(Source records)
+--
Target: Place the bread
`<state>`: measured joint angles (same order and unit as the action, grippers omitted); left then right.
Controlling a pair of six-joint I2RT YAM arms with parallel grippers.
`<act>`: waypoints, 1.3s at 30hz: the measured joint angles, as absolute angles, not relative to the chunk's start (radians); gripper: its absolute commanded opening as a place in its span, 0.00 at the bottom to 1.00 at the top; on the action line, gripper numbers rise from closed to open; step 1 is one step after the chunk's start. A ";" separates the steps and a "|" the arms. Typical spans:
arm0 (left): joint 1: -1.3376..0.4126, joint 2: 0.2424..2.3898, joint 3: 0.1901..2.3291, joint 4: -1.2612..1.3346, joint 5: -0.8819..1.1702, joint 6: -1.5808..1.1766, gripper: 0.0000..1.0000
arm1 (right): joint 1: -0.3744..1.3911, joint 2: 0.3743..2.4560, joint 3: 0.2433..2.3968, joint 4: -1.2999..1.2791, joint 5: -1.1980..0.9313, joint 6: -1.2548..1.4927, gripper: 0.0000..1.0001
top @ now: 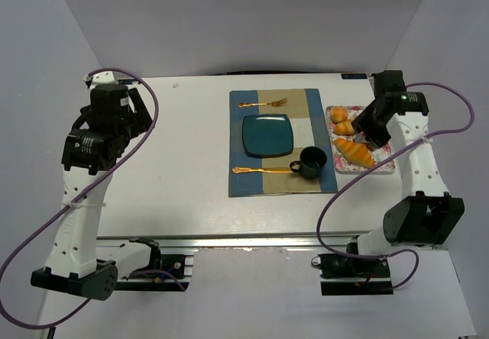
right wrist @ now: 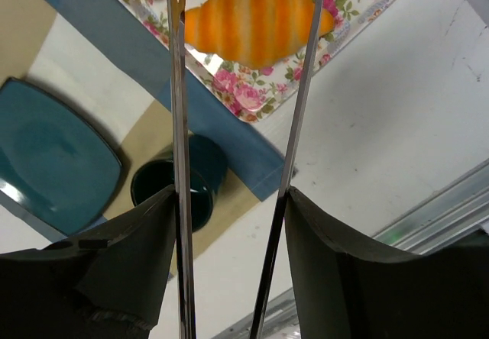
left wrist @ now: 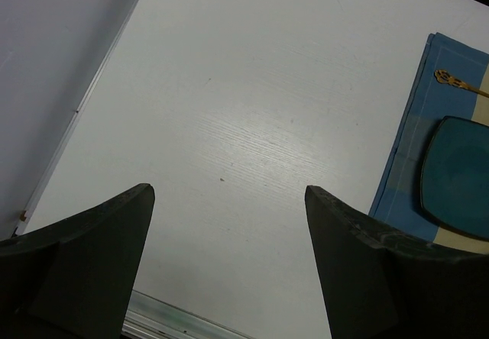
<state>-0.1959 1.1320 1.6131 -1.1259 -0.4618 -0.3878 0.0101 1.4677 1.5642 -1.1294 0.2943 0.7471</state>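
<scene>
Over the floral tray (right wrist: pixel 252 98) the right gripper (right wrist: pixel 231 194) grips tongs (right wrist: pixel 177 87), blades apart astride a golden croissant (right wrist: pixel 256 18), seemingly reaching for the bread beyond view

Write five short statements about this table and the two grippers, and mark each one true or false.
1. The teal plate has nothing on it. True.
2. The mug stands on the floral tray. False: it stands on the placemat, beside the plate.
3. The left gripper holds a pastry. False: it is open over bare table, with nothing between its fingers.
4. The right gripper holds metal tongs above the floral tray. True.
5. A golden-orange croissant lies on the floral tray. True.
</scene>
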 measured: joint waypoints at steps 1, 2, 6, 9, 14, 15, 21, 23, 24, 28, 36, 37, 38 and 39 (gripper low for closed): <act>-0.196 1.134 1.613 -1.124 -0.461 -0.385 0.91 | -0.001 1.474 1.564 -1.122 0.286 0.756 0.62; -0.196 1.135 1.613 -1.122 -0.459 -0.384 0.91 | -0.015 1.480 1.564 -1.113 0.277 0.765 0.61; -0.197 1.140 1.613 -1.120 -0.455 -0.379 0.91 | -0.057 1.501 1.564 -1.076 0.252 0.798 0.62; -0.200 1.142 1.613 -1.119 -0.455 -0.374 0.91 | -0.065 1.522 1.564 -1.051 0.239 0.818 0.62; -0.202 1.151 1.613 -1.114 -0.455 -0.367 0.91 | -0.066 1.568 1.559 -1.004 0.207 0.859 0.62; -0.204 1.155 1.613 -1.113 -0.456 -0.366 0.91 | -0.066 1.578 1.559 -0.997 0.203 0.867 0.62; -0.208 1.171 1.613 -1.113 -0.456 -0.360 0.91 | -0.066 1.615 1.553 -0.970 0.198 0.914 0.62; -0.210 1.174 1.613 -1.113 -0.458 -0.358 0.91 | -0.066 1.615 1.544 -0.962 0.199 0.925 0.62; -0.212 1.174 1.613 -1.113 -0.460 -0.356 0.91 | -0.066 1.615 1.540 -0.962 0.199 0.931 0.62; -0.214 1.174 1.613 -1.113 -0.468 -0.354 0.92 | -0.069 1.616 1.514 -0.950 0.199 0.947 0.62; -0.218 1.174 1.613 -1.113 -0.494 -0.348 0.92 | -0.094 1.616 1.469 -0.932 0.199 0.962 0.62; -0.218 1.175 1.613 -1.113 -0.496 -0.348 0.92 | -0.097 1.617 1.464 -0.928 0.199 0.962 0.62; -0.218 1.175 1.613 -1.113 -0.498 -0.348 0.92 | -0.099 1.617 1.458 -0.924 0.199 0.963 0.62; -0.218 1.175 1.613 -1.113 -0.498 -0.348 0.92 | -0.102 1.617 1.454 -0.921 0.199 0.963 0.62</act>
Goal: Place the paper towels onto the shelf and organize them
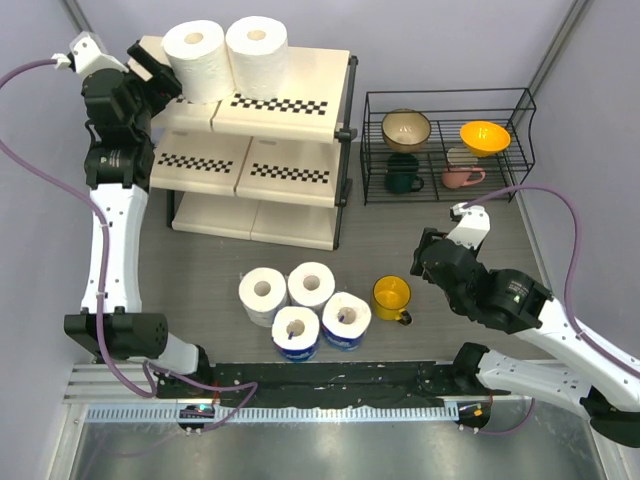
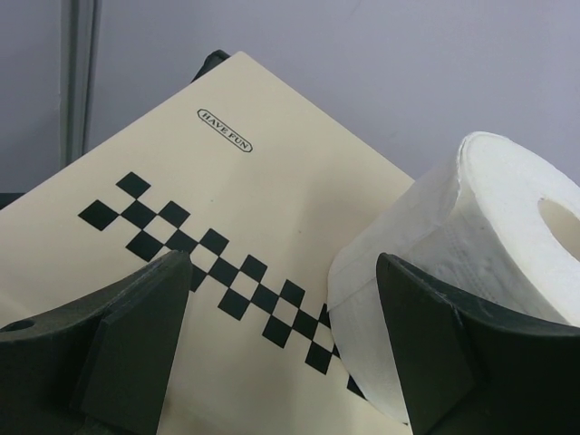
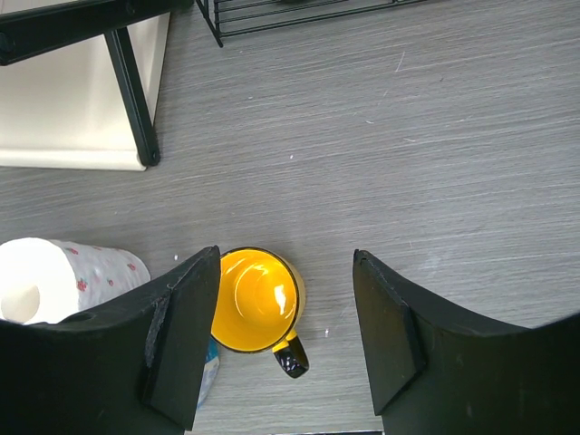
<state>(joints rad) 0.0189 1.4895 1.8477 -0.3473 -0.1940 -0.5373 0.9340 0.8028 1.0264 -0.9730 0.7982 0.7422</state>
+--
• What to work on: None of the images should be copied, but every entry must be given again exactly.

• Solution:
Target: Place the bread
`<state>`: measured joint angles (same order and unit as the action, grippers omitted); left then right.
Controlling a pair of six-joint I2RT YAM arms with parallel grippers.
`<act>`: waypoints, 1.3s at 30hz: the measured joint angles, as absolute angles, not relative to the chunk's start (radians); gripper: its absolute commanded opening as a place in its span, 0.00 at the bottom to 1.00 at the top; on the action line, gripper numbers rise from closed to open; step 1 is one step after the chunk's start. A ";" separates the steps and a "|" the arms. Typical spans:
arm0 (left): joint 1: -1.3376..0.4126, joint 2: 0.2424..2.3898, joint 3: 0.1901..2.3291, joint 4: -1.2612..1.3346, joint 5: -0.8819..1.1702, joint 6: -1.5808..1.1766, gripper: 0.0000..1.0000
arm1 (right): joint 1: -0.3744..1.3911, joint 2: 0.3743..2.4560, joint 3: 0.2433..2.3968, joint 4: -1.2999..1.2791, joint 5: -1.1980..0.9313, joint 6: -1.2548..1.4927, gripper: 0.0000..1.0001
top @ now: 
right wrist @ now: 
left wrist @ now: 
<state>-0.1959 1.1320 1.6131 -1.1259 -0.4618 -0.3878 0.0101 1.4677 1.5642 -1.1294 0.2943 0.7471</state>
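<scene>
Over the floral tray (right wrist: pixel 252 98) the right gripper (right wrist: pixel 231 194) grips tongs (right wrist: pixel 177 87), blades apart astride a golden croissant (right wrist: pixel 256 18), seemingly reaching for the bread beyond view

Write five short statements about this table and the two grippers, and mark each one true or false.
1. The teal plate has nothing on it. True.
2. The mug stands on the floral tray. False: it stands on the placemat, beside the plate.
3. The left gripper holds a pastry. False: it is open over bare table, with nothing between its fingers.
4. The right gripper holds metal tongs above the floral tray. True.
5. A golden-orange croissant lies on the floral tray. True.
</scene>
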 measured: joint waypoints at steps 1, 2, 6, 9, 14, 15, 21, 23, 24, 28, 36, 37, 38 and 39 (gripper low for closed): <act>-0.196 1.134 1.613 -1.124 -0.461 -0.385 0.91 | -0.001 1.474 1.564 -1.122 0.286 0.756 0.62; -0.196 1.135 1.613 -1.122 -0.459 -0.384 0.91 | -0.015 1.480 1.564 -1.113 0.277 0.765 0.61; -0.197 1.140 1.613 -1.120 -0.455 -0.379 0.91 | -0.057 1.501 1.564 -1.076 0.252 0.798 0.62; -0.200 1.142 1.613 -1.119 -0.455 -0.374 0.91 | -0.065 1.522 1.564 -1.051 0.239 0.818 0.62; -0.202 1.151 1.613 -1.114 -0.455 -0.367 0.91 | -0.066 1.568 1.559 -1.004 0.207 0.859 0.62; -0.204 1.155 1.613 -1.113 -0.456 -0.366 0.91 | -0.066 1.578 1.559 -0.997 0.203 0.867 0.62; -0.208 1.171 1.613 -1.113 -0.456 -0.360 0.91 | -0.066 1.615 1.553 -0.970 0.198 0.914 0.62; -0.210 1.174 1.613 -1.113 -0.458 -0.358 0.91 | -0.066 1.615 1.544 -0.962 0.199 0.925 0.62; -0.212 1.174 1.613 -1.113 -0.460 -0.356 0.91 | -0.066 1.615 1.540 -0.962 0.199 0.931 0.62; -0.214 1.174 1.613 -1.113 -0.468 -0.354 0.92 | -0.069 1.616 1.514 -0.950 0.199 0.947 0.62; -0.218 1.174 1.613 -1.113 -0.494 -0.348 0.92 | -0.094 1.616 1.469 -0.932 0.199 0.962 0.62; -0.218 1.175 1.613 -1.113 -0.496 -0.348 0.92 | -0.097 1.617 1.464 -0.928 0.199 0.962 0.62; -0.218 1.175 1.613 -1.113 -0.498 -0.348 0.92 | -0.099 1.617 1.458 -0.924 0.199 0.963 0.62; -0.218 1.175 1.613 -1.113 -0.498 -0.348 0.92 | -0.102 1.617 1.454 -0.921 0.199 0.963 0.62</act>
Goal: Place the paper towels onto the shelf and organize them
<state>(joints rad) 0.0189 1.4895 1.8477 -0.3473 -0.1940 -0.5373 0.9340 0.8028 1.0264 -0.9730 0.7982 0.7422</state>

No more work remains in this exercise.